He was a person of few words in my experience as well. In 1977 I had finished a draft of my PhD thesis on “Darwinian analogues and the naturalistic explanation of purposivism in biology, psychology and the sociocultural sciences” in the sociology department with a biologist on the committee. I had not yet had my oral when my husband to be told me about a conference coming to the campus. I forget its official title but I went, and among other things, found out that Anatol had coauthored an article in the first issue of Behavioral Science in 1956 on the analogy between biological and cultural evolution. Since that view was part of my thesis, after checking with my department, I went to his office with a copy of my thesis and asked him if he would sit on the committee. His response was “leave it with me and come back in a week.” A week later I went back and his response was similarly brief. “I think this is very clever, and yes, I will sit on your committee.

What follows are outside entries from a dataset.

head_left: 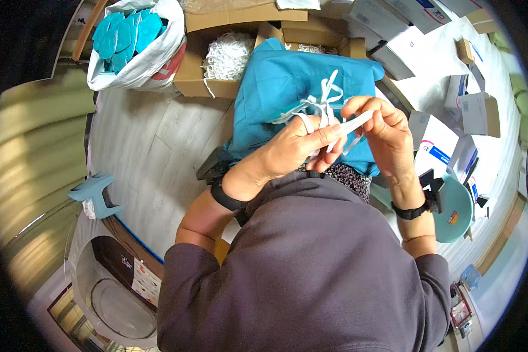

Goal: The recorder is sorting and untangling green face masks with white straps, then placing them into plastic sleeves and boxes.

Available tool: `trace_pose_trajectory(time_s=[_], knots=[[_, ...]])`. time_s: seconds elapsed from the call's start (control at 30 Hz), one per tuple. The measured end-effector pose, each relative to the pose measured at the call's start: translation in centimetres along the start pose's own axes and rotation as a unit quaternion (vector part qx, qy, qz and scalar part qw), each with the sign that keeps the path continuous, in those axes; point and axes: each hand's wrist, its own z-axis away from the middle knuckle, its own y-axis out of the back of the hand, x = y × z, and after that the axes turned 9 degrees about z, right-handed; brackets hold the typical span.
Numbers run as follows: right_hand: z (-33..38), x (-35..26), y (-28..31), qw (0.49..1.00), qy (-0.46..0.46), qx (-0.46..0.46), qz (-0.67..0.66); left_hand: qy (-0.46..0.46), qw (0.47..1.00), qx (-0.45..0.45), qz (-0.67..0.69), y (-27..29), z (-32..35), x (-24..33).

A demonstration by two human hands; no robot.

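Observation:
White elastic straps (pixel 322 105) hang in a loose, looped bunch from my left hand (pixel 302 144), whose fingers are closed around them. One flat length of strap runs across to my right hand (pixel 390 132), where thumb and fingertips pinch its end. Both hands are close together above a teal cloth (pixel 281 76) spread over my lap. A narrow teal edge shows among the straps behind my fingers; what it belongs to I cannot make out.
Beyond the cloth stand open cardboard boxes (pixel 190 67) with a heap of white straps (pixel 229 56). A white sack (pixel 170 35) of teal mask-like pieces (pixel 120 38) is far left. White cartons (pixel 434 138) and a pale green basin (pixel 454 205) lie right. A blue stool (pixel 100 193) stands left.

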Motion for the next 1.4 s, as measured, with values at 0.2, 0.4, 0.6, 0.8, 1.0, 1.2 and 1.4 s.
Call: trace_pose_trajectory(time_s=[0.2,0.4,0.6,0.8,1.0,1.2,1.4], knots=[[-0.3,-0.8,0.0,0.936,-0.119,-0.039,-0.330,0.008,0.999,0.001,0.047,-1.1,-0.1,-1.3],[-0.7,-2.3,2.3,0.894,-0.122,0.019,-0.430,0.019,1.000,-0.013,0.008,-0.7,0.6,-0.9],[-1.2,-2.3,8.1,0.879,-0.030,0.058,-0.472,0.051,0.998,-0.019,-0.037,-0.2,2.5,-0.8],[-1.1,-2.9,7.5,0.984,-0.075,0.050,-0.156,0.017,0.995,-0.034,-0.093,0.4,2.6,-1.1],[-1.8,-1.2,4.1,0.792,-0.059,0.074,0.603,0.104,0.987,-0.019,-0.125,0.8,1.7,0.3],[-3.3,-4.8,-2.3,0.869,-0.056,-0.344,0.350,0.184,0.974,-0.072,-0.112,1.5,1.2,0.5],[-3.7,-2.9,-1.9,0.855,-0.038,-0.398,0.330,0.210,0.970,-0.076,-0.096,1.2,1.8,0.4]])
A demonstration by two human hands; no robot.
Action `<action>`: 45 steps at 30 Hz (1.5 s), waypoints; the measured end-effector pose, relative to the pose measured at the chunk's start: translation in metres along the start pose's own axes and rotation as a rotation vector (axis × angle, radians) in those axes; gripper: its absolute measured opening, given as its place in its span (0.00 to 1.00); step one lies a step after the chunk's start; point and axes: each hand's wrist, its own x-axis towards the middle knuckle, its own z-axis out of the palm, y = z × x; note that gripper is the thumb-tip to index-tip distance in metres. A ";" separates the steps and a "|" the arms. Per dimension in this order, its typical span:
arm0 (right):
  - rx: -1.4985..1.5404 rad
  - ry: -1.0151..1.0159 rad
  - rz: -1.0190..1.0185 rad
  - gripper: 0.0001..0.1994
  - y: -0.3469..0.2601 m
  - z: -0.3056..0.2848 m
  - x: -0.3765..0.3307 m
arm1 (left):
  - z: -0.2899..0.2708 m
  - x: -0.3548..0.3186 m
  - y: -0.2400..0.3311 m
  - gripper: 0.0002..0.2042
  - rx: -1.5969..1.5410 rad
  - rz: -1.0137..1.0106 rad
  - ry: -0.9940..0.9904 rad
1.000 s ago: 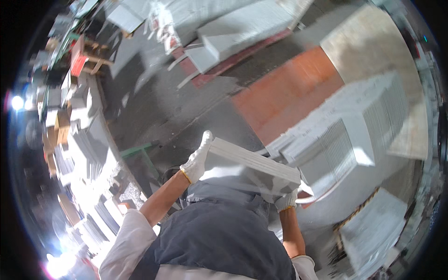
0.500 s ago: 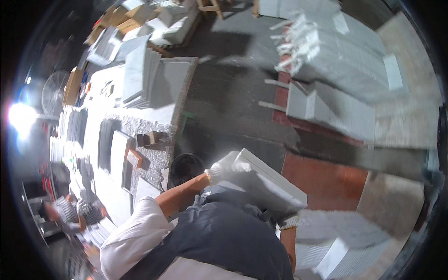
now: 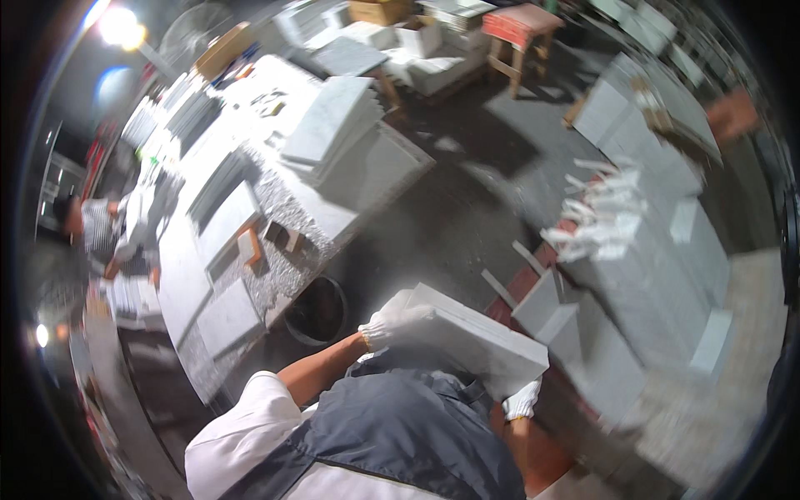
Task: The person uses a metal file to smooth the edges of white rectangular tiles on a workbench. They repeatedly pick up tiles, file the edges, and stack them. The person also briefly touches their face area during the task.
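Observation:
Against the front of my body I carry a short stack of white marble-like tiles (image 3: 482, 342), tilted, with its long edge facing forward. My left hand (image 3: 395, 322), in a white knitted glove, grips the stack's upper left end. At its lower right corner is my right hand (image 3: 522, 401), gloved the same way and closed on it; part of its fingers is hidden by the tiles. Left of me stands a work table (image 3: 304, 204) bearing a fanned pile of tiles (image 3: 329, 121), a single tile (image 3: 231, 317) near its close edge and small brown blocks (image 3: 283, 236).
A dark round bucket (image 3: 317, 310) stands beside the table. On the right, long rows of upright slabs (image 3: 658, 250) rest on the floor, with white strips jutting out. Farther off are a red-topped wooden stool (image 3: 522, 25) and a person (image 3: 104, 229) at the far left.
My body has turned left, so the table and slab rows have swung clockwise in view. The tile stack stays in both hands. The stool has come into view.

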 end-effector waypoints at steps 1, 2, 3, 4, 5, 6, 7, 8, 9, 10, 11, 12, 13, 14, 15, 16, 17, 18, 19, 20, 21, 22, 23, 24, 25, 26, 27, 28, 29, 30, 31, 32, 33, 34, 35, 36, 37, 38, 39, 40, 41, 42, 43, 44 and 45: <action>-0.035 -0.033 0.019 0.23 -0.009 0.015 0.014 | -0.002 -0.001 0.001 0.42 -0.059 -0.055 0.038; -0.067 -0.064 0.047 0.23 -0.012 0.031 0.029 | -0.008 -0.002 0.002 0.43 -0.114 -0.109 0.075; -0.101 -0.089 0.067 0.23 -0.016 0.048 0.043 | -0.018 0.004 0.005 0.42 -0.092 -0.171 0.046; -0.129 -0.106 0.084 0.23 -0.018 0.065 0.057 | -0.024 0.003 0.007 0.38 -0.105 -0.177 0.159; -0.172 -0.101 0.095 0.23 -0.021 0.082 0.069 | -0.029 0.004 0.009 0.34 -0.110 -0.164 0.269; -0.224 -0.069 0.091 0.23 -0.022 0.100 0.081 | -0.045 0.013 0.010 0.26 -0.138 -0.125 0.153; -0.419 0.169 0.030 0.21 -0.023 0.119 0.090 | -0.057 0.019 0.012 0.23 -0.197 -0.070 0.213; -0.417 0.136 0.018 0.21 -0.025 0.142 0.099 | -0.068 0.024 0.012 0.21 -0.253 0.008 0.264; -0.404 0.058 0.006 0.20 -0.028 0.166 0.107 | -0.080 0.033 0.013 0.18 -0.290 0.064 0.302; -0.410 -0.016 -0.010 0.20 -0.029 0.195 0.115 | -0.093 0.045 0.015 0.17 -0.402 0.200 0.349; -0.429 -0.083 -0.029 0.20 -0.032 0.229 0.122 | -0.109 0.057 0.018 0.15 -0.485 0.275 0.381; -0.460 -0.141 -0.049 0.20 -0.034 0.260 0.128 | -0.125 0.062 0.016 0.13 -0.440 0.350 0.431; -0.488 -0.202 -0.064 0.19 -0.036 0.292 0.134 | -0.132 0.056 0.014 0.13 -0.619 0.132 0.458; -0.513 -0.274 -0.077 0.19 -0.035 0.328 0.140 | -0.148 0.063 0.014 0.15 -0.626 0.173 0.452; -0.539 -0.351 -0.082 0.19 -0.033 0.364 0.145 | -0.166 0.067 0.012 0.18 -0.624 0.210 0.451; -0.562 -0.421 -0.082 0.19 -0.030 0.395 0.149 | -0.173 0.061 0.010 0.24 -0.567 -0.005 0.526; -0.583 -0.490 -0.072 0.19 -0.028 0.425 0.152 | -0.184 0.060 0.008 0.26 -0.559 0.013 0.563; -0.591 -0.562 -0.055 0.19 -0.023 0.454 0.153 | -0.195 0.058 0.005 0.29 -0.550 0.030 0.601; -0.586 -0.639 -0.037 0.20 -0.016 0.483 0.153 | -0.205 0.061 0.004 0.30 -0.446 0.056 0.721; -0.586 -0.720 -0.022 0.20 -0.009 0.512 0.154 | -0.213 0.061 0.000 0.32 -0.433 0.195 0.795; -0.577 -0.810 -0.003 0.20 0.002 0.539 0.154 | -0.220 0.062 -0.002 0.33 -0.396 0.261 0.867; -0.564 -0.904 0.012 0.20 0.014 0.566 0.155 | -0.225 0.065 -0.003 0.35 -0.361 0.339 0.944; -0.542 -1.000 0.038 0.21 0.028 0.592 0.157 | -0.232 0.070 -0.005 0.36 -0.292 0.389 1.064; -0.511 -1.097 0.070 0.21 0.046 0.618 0.160 | -0.238 0.073 -0.008 0.36 -0.393 0.413 1.016; -0.485 -1.187 0.104 0.22 0.062 0.639 0.164 | -0.243 0.076 -0.010 0.36 -0.479 0.443 0.984; -0.476 -1.268 0.137 0.22 0.077 0.657 0.169 | -0.248 0.080 -0.011 0.36 -0.472 0.434 1.007; -0.560 -1.346 0.063 0.23 0.090 0.671 0.175 | -0.251 0.084 -0.013 0.36 -0.448 0.409 1.040; -0.588 -1.369 0.109 0.23 0.099 0.681 0.180 | -0.254 0.086 -0.015 0.36 -0.419 0.377 1.060; -0.797 -1.461 -0.043 0.20 0.103 0.687 0.185 | -0.256 0.088 -0.017 0.36 -0.298 0.339 1.087; -1.007 -1.522 -0.210 0.19 0.108 0.694 0.190 | -0.256 0.090 -0.019 0.36 -0.182 0.299 1.099; -0.979 -1.596 -0.284 0.18 0.106 0.694 0.193 | -0.255 0.092 -0.022 0.36 -0.082 0.251 1.101; -1.093 -1.576 -0.479 0.17 0.107 0.696 0.194 | -0.251 0.096 -0.024 0.37 -0.088 0.295 1.194; -1.284 -1.653 -0.903 0.17 0.101 0.696 0.196 | -0.248 0.095 -0.028 0.38 -0.235 0.206 1.092; -1.175 -1.634 -0.720 0.20 0.101 0.698 0.196 | -0.241 0.098 -0.030 0.40 -0.408 0.220 1.110; -1.204 -1.572 -0.610 0.24 0.096 0.698 0.194 | -0.237 0.097 -0.034 0.42 -0.406 0.197 1.102; -1.222 -1.576 -0.532 0.26 0.094 0.701 0.192 | -0.232 0.097 -0.037 0.46 -0.340 0.195 1.126; -1.232 -1.517 -0.423 0.28 0.091 0.700 0.188 | -0.229 0.095 -0.041 0.47 -0.348 0.169 1.099; -1.164 -1.464 -0.189 0.29 0.088 0.702 0.184 | -0.226 0.094 -0.043 0.49 -0.368 0.140 1.078; -1.148 -1.351 -0.056 0.31 0.086 0.701 0.179 | -0.223 0.091 -0.044 0.51 -0.375 0.123 1.083; -1.157 -1.316 -0.054 0.31 0.085 0.703 0.176 | -0.222 0.087 -0.044 0.58 -0.358 0.095 1.019; -1.149 -1.341 -0.033 0.31 0.084 0.704 0.173 | -0.222 0.083 -0.044 0.59 -0.393 0.075 0.990; -1.161 -1.406 -0.122 0.30 0.084 0.704 0.170 | -0.222 0.078 -0.042 0.60 -0.447 0.039 0.956; -1.176 -1.473 -0.214 0.30 0.084 0.704 0.169 | -0.222 0.075 -0.039 0.61 -0.462 0.029 0.930; -1.186 -1.500 -0.349 0.30 0.085 0.702 0.168 | -0.223 0.071 -0.036 0.60 -0.447 0.025 0.897; -1.184 -1.529 -0.334 0.30 0.085 0.702 0.167 | -0.224 0.068 -0.031 0.57 -0.578 0.058 0.901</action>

That was not the end of it however, Apparently because of its interdisciplinary and theoretical character, a philosopher of science who shall remain nameless was recruited as the external examiner. He did not like it because he thought selection is only selection against. This created a fuss in the committee of which I was of course unaware and at the oral, obviously by prearrangement, Anatol asked the first question. I had difficulty understanding the question at first, but eventually said “selection is not selection against or selection for, it is a change in relative frequencies”. Anatol responded, “that was what I wanted to hear”. He then sat back and in a few minutes fell asleep for the rest of the oral! Later I received an invitation from Behavioral Science to submit an article, undoubtedly at his instigation. I eventually did and published there “sociocultural evolution: an untried theory”.

To this day ISSS has a quote from him featured on their web page. “To gain knowledge, we must learn to ask the right questions; and to get answers, we must act, not wait for the answers to occur to us.”

Written by Marion Blute

November 7, 2022 at 4:29 pm

Where did the summer go?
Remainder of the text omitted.